Start of Working data

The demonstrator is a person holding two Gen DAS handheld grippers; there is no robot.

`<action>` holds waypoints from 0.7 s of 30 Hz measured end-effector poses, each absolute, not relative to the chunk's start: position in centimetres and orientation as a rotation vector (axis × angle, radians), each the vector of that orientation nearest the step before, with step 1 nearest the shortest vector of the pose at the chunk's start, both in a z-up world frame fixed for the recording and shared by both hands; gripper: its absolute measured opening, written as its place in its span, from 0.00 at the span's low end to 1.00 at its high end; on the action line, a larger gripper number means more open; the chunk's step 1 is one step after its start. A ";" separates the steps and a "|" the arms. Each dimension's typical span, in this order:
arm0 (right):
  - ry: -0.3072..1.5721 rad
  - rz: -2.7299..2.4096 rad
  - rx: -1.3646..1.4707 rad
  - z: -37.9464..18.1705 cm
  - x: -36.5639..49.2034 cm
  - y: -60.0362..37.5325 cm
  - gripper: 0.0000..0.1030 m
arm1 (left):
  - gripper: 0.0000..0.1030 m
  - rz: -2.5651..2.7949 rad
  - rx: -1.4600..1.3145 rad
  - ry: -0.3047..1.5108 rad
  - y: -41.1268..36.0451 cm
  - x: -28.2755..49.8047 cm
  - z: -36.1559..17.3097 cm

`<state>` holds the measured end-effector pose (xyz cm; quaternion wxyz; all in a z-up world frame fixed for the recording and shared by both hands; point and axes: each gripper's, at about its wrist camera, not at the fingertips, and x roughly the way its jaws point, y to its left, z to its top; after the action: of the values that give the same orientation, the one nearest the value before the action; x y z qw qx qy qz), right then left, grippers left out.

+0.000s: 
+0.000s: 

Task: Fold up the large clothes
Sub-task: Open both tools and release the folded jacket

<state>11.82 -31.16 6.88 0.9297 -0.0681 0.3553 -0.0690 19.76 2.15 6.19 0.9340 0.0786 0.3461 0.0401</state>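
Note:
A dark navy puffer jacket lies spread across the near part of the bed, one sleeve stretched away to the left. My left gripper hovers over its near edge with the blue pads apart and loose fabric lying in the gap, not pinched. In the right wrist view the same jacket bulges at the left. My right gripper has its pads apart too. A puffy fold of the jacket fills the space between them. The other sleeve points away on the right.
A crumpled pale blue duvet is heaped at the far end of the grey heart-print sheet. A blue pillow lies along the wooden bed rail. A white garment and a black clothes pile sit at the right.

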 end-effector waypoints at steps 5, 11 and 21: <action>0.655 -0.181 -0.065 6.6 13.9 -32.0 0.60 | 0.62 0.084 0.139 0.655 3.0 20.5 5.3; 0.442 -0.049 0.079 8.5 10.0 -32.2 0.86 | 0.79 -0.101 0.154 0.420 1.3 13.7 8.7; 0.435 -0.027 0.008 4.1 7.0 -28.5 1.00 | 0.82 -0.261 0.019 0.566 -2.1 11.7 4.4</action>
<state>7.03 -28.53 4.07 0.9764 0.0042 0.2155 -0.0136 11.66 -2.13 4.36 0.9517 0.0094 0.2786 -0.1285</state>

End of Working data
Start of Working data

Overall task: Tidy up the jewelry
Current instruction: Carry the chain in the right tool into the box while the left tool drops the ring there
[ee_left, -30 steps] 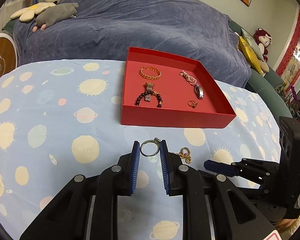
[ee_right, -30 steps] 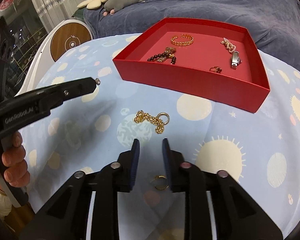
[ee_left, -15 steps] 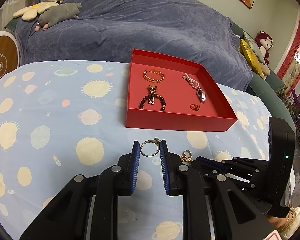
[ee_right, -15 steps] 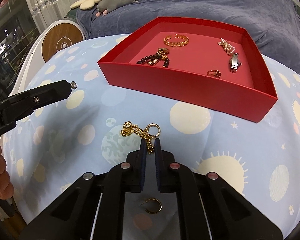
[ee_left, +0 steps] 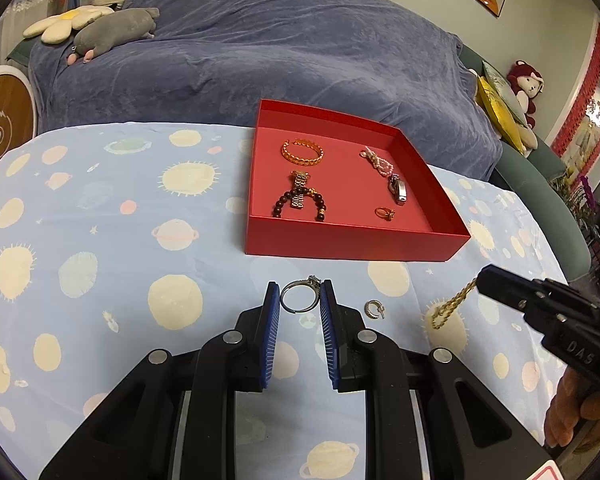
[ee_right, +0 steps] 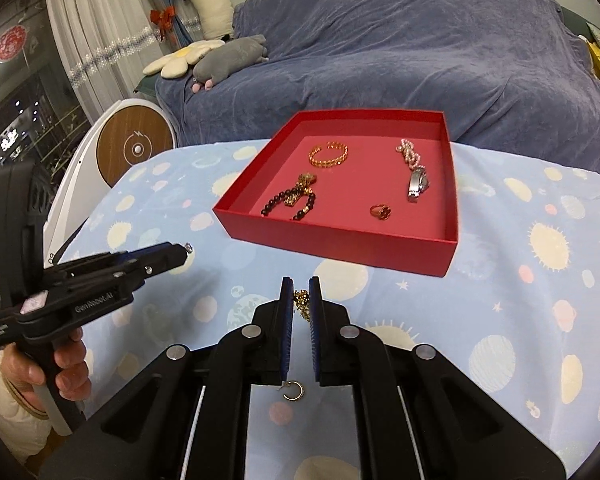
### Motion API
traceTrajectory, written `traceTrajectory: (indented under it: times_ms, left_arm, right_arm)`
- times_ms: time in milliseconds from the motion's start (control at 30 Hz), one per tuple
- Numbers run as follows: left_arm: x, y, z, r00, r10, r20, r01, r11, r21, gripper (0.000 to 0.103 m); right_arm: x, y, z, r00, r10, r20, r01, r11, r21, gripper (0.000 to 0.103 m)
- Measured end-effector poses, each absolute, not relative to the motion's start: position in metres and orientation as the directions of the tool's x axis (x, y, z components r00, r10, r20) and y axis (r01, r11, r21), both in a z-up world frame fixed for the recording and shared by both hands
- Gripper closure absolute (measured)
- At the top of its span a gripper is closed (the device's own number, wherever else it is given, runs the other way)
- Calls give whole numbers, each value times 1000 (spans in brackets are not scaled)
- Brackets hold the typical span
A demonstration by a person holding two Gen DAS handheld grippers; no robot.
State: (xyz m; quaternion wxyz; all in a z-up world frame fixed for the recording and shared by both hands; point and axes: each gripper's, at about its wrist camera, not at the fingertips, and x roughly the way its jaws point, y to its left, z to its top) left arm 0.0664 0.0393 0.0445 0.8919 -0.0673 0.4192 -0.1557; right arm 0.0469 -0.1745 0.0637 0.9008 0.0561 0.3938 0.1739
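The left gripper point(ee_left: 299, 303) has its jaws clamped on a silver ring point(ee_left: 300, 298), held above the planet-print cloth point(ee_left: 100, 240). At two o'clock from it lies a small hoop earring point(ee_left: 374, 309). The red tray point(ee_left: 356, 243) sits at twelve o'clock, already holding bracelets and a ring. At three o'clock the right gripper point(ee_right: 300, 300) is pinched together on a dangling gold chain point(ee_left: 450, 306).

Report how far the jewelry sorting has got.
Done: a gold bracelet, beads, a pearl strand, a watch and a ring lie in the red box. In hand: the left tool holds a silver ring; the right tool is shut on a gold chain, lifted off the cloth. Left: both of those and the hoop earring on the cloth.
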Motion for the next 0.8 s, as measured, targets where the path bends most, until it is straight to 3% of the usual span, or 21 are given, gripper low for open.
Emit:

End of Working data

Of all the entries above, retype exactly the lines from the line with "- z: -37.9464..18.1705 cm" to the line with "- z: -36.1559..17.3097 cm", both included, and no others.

Answer to this problem:
  - z: -37.9464..18.1705 cm
  - x: -36.5639..49.2034 cm
  - y: -60.0362..37.5325 cm
  - gripper: 0.0000..0.1030 m
arm1 (left):
  - gripper: 0.0000..0.1030 m
  - rz: -2.5651..2.7949 rad
  - rx: -1.4600..1.3145 rad
  - ry: -0.3047..1.5108 rad
  - y: -41.1268..36.0451 cm
  - x: -28.2755..49.8047 cm
  - z: -36.1559..17.3097 cm

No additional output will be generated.